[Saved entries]
-- Opening Marker --

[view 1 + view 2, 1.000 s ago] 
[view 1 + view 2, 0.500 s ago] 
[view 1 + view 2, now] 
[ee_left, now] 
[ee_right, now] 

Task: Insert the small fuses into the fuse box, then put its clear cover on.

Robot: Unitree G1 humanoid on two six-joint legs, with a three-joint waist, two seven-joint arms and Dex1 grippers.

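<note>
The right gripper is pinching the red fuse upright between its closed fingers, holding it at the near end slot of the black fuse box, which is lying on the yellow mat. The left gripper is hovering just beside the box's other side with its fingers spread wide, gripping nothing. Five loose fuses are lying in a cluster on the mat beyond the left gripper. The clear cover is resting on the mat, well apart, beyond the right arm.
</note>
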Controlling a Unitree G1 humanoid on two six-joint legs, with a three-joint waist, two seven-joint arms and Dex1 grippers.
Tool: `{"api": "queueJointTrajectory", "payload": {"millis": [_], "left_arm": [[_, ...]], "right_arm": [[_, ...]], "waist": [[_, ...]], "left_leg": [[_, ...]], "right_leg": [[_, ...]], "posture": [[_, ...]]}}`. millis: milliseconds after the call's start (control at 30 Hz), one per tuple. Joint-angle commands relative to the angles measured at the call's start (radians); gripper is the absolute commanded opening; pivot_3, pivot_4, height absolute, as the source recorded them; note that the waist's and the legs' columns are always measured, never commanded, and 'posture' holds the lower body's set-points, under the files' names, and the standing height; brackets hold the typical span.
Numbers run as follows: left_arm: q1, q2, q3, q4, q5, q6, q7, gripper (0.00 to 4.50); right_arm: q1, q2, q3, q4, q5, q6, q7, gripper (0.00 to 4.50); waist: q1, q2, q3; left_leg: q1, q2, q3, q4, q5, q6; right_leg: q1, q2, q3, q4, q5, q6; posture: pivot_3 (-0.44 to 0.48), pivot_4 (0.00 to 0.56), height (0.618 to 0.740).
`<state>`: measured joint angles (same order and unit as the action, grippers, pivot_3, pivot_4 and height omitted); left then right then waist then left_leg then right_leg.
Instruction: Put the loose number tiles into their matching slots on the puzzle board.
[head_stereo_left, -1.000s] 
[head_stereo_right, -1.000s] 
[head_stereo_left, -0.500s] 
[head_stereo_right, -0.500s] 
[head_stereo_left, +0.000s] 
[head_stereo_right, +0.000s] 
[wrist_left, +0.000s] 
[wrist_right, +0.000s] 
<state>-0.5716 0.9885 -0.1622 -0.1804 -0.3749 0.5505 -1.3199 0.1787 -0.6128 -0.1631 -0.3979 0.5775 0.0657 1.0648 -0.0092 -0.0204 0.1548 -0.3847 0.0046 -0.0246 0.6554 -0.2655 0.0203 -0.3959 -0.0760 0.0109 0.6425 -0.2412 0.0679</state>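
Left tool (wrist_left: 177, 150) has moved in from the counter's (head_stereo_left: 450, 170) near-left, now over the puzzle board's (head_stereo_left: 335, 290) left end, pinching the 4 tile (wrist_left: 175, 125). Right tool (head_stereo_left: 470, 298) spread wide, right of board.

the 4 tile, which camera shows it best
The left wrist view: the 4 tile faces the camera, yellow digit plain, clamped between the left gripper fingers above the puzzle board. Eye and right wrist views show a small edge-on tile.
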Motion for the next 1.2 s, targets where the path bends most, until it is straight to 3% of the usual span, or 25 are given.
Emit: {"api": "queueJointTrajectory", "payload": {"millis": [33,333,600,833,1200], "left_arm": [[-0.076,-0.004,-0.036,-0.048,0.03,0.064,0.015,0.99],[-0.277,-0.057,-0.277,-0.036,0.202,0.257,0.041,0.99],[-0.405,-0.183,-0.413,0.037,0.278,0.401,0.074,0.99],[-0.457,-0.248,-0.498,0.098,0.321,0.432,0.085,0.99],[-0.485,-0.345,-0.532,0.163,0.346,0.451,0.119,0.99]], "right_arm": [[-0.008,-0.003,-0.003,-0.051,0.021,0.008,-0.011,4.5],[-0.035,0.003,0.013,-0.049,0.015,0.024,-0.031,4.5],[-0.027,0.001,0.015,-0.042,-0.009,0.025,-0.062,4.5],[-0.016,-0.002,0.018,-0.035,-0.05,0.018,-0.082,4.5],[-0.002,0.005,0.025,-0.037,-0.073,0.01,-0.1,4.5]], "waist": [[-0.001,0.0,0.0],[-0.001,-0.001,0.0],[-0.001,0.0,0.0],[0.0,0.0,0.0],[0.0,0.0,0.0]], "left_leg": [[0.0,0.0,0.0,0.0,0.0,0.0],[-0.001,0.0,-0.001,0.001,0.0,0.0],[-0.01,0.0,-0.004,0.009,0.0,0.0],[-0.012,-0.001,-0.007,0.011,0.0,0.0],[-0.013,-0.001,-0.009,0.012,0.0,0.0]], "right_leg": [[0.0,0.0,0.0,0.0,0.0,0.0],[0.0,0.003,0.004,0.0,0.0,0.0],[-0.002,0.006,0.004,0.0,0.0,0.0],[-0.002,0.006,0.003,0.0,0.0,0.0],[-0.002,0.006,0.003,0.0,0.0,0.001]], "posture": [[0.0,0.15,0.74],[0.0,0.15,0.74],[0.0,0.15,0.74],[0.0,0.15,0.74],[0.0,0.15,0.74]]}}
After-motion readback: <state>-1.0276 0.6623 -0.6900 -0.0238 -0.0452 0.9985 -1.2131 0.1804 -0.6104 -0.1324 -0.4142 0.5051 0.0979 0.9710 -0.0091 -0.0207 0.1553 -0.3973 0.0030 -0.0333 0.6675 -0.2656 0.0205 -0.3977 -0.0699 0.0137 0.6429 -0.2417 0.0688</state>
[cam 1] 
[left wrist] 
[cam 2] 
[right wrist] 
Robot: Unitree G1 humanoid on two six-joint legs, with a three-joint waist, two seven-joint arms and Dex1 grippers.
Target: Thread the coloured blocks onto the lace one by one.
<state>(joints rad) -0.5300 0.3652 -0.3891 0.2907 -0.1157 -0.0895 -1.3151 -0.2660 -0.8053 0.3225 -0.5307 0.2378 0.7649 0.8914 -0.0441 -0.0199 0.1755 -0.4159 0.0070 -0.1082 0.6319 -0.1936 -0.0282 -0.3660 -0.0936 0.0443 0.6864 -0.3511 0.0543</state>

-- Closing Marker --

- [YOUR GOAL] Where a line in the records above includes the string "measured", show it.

- [WRITTEN RESPONSE]
Tool: `{"api": "queueJointTrajectory", "payload": {"millis": [_], "left_arm": [[_, ...]], "right_arm": [[_, ...]], "waist": [[_, ...]], "left_leg": [[_, ...]], "right_leg": [[_, ...]], "posture": [[_, ...]]}}`. millis: milliseconds after the call's start (control at 30 Hz), one per tuple. Joint-angle commands relative to the angles measured at the call's start (radians); gripper is the absolute commanded opening; pivot_3, pivot_4, height absolute, as the source recorded them; note that the waist's and the legs' columns are always measured, never commanded, and 'posture' holds the lower body's set-points, under the files' names, and the standing height; brackets hold the typical span.
`<state>`: measured joint angles (same order and unit as the action, grippers, pivot_3, pivot_4 and height omitted); left then right then waist then left_leg then right_leg.

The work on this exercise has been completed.